Transcribe the listing below only from the line with "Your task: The" up to and including the line with "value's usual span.".
DATA EXCERPT Block Start
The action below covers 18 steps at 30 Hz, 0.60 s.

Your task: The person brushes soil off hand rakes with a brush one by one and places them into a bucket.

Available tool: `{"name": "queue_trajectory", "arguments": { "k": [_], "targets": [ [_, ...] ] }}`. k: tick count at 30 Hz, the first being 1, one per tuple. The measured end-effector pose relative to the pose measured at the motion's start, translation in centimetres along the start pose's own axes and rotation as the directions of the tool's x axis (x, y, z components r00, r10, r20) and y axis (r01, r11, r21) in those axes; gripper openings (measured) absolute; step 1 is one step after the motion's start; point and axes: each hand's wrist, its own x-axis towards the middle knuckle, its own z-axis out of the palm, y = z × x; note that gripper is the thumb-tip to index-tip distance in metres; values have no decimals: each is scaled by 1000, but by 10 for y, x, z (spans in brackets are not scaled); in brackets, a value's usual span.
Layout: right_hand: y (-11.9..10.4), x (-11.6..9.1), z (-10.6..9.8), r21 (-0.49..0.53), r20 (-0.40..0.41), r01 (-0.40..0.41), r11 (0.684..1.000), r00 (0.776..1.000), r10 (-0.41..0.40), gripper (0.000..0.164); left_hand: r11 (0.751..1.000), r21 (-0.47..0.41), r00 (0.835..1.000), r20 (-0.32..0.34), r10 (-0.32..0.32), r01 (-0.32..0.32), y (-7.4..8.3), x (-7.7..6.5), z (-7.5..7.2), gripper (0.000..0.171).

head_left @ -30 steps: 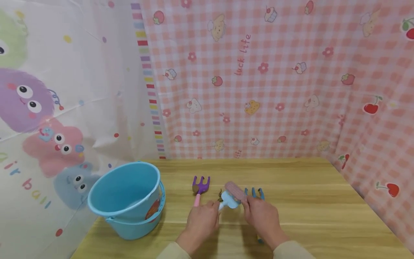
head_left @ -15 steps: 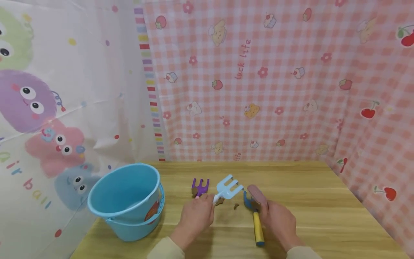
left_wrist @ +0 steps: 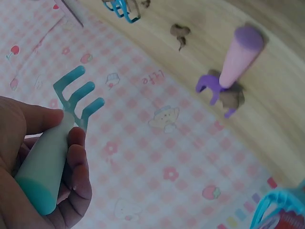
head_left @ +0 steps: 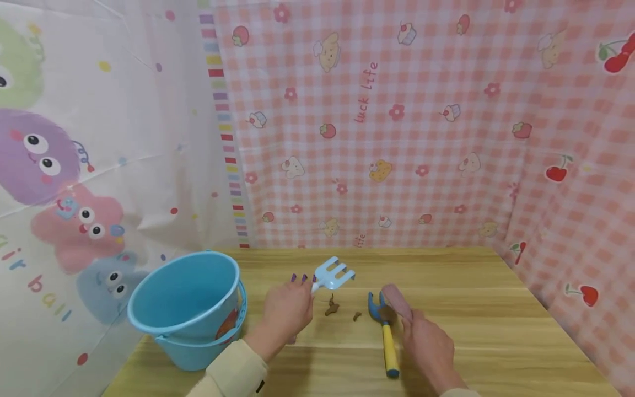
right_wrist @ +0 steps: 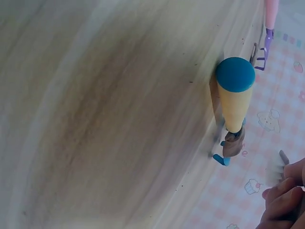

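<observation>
My left hand (head_left: 285, 311) grips a light blue hand fork (head_left: 329, 275), raised above the table; in the left wrist view its tines look clean. A small brush (head_left: 397, 302) with a pinkish back is in my right hand (head_left: 429, 344); white bristles (right_wrist: 275, 172) show in the right wrist view. Beside that hand lies a blue hand fork with a yellow handle (head_left: 389, 347), a brown clump (right_wrist: 233, 144) stuck on its head. A purple fork with a pink handle (left_wrist: 242, 55), also soiled, lies mostly hidden behind my left hand in the head view.
Brown crumbs (head_left: 332, 309) lie on the wooden table (head_left: 471, 309) between the hands. A light blue bucket (head_left: 198, 353) with its handle down stands at the left. Patterned cloths (head_left: 421, 138) hang along the back and sides.
The brush was against the light blue fork a second ago; now they are apart. My left hand has moved left with the fork, and my right hand moved right, uncovering the yellow-handled fork.
</observation>
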Motion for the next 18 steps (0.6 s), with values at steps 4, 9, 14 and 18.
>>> {"name": "queue_trajectory", "arguments": {
  "k": [4, 9, 14, 18],
  "targets": [
    [5, -1, -1, 12, 11, -14, 1000, 1000, 14, 34, 997, -54, 996, 73, -47, 51, -6, 5, -12, 15],
    [9, -2, -2, 29, 14, -30, 999, 999, 30, 32, 990, -109, 991, 117, -72, 85, -15, 12, -30, 15],
    [12, -2, -3, 33, 6, -36, 999, 999, 36, 29, 990, -98, 987, 132, -87, 101, -29, 20, -45, 18],
    [13, -2, -5, 26, 11, -41, 999, 999, 41, 33, 993, -53, 990, 105, -98, 104, -42, 22, -54, 14]
  ]
}}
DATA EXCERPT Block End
* [PROBLEM SOLUTION]:
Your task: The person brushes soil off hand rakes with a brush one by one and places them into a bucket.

Available tool: `{"name": "queue_trajectory", "arguments": { "k": [_], "targets": [ [_, ...] ] }}`. k: tick count at 30 Hz, the first being 1, one per tuple. The measured end-effector pose relative to the pose measured at the motion's start, translation in centimetres along the start pose's own axes and rotation as the directions of the tool's x axis (x, y, z components r00, r10, r20) and y axis (r01, r11, r21) in those axes; gripper openings (measured) absolute; step 1 is one step after the motion's start; point and axes: each hand's wrist, its own x-axis towards the middle knuckle, its own z-axis out of the palm, y = z × x; note that gripper is the thumb-tip to index-tip distance in metres; values have no decimals: each is scaled by 1000, but by 10 for y, x, z (spans in brackets are not scaled); in brackets, a value's usual span.

With that, the exercise is complete.